Your instructions: Below are entries; output exactly the lines from the one with "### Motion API" to the one with "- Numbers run", both included, and nothing else.

Given data:
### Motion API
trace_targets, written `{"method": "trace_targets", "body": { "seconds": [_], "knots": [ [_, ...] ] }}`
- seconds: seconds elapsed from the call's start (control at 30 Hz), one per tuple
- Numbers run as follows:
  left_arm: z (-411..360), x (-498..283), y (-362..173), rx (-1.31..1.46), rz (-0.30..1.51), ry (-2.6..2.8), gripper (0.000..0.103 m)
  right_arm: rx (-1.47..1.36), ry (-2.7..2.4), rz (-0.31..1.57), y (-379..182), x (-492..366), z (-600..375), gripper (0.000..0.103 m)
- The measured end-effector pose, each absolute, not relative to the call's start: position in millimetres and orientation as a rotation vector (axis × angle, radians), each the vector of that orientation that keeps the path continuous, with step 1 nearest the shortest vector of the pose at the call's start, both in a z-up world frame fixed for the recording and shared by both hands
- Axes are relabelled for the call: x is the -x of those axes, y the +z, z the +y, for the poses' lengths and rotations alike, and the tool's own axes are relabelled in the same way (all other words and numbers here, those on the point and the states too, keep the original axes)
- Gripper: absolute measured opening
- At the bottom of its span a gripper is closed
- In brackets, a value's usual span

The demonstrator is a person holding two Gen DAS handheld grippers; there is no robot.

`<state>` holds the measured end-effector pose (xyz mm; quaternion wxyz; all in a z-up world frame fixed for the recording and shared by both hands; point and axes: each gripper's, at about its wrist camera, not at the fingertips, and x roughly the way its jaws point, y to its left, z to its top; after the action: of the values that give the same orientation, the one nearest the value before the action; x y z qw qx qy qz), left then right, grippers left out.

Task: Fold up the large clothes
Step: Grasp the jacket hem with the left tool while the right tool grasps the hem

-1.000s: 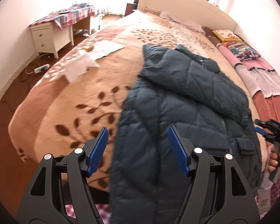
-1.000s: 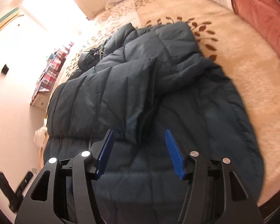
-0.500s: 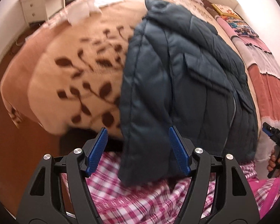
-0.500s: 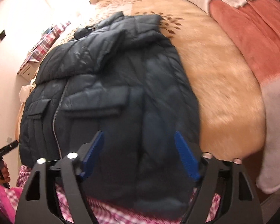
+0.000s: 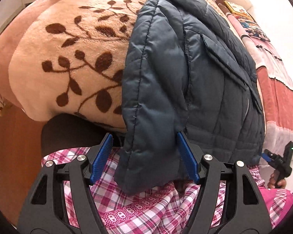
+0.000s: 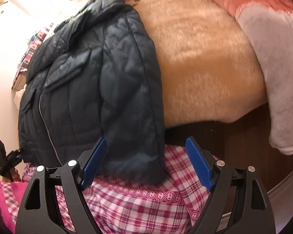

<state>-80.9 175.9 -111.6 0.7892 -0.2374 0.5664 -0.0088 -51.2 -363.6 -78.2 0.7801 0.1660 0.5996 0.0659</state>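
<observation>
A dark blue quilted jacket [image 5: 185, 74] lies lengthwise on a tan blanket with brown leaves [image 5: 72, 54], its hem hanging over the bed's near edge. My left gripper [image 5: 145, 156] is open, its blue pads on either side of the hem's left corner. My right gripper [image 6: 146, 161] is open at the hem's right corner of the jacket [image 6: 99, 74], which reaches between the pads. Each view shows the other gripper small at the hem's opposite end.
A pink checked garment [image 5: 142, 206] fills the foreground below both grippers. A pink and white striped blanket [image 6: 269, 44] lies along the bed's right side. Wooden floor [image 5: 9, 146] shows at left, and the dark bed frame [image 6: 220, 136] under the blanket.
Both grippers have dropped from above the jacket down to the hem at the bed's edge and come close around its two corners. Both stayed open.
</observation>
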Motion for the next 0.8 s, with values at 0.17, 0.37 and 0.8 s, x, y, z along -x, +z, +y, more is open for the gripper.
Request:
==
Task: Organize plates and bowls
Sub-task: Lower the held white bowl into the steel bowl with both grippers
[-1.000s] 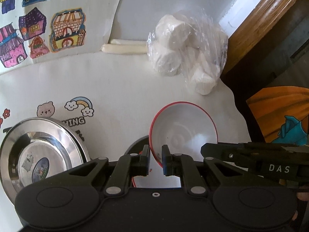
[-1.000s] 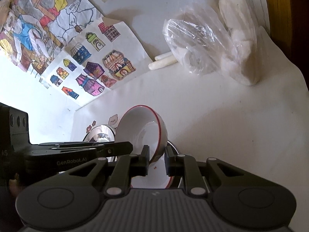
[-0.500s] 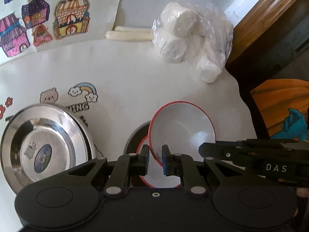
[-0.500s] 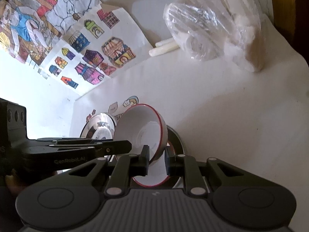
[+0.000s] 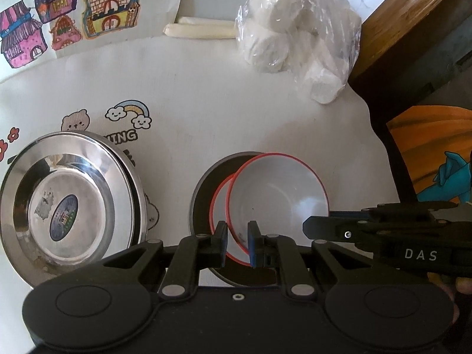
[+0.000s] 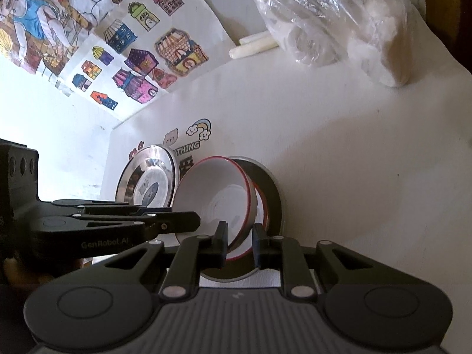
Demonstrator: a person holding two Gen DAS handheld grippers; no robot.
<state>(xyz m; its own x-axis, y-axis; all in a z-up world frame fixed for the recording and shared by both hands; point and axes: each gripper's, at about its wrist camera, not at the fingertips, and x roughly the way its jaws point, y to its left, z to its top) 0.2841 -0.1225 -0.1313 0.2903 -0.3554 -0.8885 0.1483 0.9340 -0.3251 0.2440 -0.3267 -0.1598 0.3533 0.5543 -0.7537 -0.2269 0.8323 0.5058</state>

Response to the task:
### Motion API
trace_targets, written `{"method": "trace_targets", "body": { "seconds": [_], "knots": [ [_, ...] ] }}`
- seconds: seconds elapsed from the call's start (control at 30 Hz), one per tuple
- Numbers run as follows:

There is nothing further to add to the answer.